Budget fédéral - Tuer le débat

La manoeuvre est connue, les conservateurs l’employant systématiquement depuis qu’ils ont été élus pour la première fois en 2006. Pour tuer les controverses, il suffit de transformer le projet de loi de mise en oeuvre du budget en projet de loi omnibus. On surfera sur tout en général, on ne débattra de rien en particulier.


Ce n’est pas le gouvernement de Stephen Harper qui a inventé la tactique, mais c’est certainement lui qui en a fait l’usage le plus systématique, le plus volumineux. Ainsi, en 2010, 24 lois avaient été modifiées sous le couvert de la mise en oeuvre du budget, bien des changements apportés n’ayant pourtant aucun rapport avec celui-ci.


C’était, disait-on alors, une tactique de gouvernement minoritaire : une façon de passer ses projets en contournant l’opposition.
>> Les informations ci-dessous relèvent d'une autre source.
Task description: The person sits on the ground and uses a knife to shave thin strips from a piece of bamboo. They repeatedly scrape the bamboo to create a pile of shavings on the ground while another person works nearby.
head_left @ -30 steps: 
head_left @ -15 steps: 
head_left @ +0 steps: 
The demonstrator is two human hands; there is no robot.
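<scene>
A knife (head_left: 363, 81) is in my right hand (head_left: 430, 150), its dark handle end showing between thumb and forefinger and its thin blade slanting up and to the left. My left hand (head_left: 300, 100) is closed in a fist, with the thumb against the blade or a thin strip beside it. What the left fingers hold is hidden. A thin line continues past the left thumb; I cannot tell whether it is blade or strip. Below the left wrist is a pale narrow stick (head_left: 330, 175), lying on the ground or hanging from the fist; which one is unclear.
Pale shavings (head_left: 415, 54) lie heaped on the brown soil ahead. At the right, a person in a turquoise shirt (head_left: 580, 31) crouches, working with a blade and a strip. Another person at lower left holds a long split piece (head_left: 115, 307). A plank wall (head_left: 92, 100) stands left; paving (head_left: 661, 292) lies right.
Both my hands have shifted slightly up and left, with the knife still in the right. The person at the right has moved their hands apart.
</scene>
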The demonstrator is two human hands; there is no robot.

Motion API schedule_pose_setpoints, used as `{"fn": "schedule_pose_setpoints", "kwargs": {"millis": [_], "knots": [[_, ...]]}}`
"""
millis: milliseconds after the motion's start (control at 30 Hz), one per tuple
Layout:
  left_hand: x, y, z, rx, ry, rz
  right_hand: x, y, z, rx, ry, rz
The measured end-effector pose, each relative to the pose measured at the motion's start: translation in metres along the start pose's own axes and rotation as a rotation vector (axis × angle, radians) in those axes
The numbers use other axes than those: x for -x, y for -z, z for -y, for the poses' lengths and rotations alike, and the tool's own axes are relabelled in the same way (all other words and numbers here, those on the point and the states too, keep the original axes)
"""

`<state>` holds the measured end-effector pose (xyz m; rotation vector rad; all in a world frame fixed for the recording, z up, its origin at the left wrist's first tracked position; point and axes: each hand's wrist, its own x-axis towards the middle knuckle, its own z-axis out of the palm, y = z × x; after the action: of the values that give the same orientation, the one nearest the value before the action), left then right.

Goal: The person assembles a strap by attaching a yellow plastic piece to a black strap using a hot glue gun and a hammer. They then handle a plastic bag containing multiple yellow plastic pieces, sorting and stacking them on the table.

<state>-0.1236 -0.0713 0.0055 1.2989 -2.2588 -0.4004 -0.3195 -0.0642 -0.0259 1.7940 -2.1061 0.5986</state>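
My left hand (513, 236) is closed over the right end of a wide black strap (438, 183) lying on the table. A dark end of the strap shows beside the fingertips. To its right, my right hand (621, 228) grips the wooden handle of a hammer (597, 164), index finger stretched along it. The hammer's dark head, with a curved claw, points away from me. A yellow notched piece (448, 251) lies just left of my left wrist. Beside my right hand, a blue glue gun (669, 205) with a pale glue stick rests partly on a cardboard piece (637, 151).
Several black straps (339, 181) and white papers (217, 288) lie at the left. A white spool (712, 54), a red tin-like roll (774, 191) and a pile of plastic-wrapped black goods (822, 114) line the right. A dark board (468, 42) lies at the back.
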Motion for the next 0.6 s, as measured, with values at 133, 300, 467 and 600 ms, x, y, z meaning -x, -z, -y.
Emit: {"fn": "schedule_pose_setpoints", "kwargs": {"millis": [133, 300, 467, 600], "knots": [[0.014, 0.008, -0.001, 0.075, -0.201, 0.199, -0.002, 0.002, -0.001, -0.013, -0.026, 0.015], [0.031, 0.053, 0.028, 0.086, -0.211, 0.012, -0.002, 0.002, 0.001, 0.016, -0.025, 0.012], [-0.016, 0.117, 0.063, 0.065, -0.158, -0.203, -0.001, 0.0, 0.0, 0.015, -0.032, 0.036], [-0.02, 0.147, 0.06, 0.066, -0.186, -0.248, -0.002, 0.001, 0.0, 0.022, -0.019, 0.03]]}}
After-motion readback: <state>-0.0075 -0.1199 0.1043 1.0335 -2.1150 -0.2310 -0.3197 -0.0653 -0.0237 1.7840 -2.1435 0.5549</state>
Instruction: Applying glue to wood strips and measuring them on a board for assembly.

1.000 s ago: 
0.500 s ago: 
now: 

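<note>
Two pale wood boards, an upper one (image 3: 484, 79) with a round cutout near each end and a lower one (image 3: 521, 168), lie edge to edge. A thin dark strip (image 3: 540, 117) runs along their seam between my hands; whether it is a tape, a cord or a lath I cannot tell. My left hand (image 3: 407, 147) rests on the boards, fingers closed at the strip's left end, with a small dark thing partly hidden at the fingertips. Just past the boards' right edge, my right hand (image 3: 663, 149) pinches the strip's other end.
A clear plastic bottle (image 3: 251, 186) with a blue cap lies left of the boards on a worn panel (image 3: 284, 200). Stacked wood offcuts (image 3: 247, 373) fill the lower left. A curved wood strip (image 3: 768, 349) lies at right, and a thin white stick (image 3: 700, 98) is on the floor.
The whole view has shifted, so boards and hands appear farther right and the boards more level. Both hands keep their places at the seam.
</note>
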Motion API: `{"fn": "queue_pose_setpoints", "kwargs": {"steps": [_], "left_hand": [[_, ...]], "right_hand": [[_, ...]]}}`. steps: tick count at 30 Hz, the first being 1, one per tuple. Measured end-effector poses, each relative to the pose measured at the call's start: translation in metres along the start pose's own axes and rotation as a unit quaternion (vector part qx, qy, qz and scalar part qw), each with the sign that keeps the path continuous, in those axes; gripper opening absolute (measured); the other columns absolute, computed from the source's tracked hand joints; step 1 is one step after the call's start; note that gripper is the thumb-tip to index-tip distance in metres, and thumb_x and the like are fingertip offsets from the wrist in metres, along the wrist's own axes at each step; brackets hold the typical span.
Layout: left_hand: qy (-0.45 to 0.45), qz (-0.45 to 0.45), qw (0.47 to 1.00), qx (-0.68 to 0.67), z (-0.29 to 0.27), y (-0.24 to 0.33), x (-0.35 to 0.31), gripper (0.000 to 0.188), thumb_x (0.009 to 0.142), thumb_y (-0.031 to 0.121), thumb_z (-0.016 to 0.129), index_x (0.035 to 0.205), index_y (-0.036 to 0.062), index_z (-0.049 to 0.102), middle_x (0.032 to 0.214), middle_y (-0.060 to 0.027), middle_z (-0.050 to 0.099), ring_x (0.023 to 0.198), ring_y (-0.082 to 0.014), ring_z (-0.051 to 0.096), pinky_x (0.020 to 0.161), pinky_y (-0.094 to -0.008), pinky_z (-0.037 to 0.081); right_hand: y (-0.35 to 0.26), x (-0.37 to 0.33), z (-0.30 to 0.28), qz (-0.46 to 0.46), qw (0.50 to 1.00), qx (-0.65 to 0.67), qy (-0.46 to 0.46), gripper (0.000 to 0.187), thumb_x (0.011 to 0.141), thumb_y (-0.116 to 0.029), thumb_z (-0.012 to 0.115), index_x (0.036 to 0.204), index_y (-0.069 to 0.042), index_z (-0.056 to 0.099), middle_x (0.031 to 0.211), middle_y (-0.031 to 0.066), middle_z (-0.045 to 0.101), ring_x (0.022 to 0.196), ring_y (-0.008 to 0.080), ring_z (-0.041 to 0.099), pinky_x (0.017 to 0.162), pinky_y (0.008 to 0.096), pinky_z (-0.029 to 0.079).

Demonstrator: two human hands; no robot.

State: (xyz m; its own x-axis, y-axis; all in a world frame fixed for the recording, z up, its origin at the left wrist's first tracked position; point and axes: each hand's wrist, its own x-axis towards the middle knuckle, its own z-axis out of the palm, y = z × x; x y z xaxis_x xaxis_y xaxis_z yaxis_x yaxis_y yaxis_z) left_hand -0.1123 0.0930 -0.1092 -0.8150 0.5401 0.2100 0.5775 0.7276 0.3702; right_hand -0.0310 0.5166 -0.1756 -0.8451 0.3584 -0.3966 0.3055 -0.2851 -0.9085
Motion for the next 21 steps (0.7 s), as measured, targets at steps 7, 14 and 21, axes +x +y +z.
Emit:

En fait, on soupçonnait bien qu’il y avait surtout là du mépris envers le processus parlementaire, mais les jeux de la politique pouvaient encore faire écran.


Cette fois, il n’y a plus d’illusions à se faire. Les conservateurs se sont même surpassés cette semaine : le projet de loi budgétaire déposé jeudi modifie plus de 60 lois ! Il met principalement à mal, comme jamais auparavant, le processus d’évaluation environnementale, mais s’attaque aussi à plusieurs autres sujets.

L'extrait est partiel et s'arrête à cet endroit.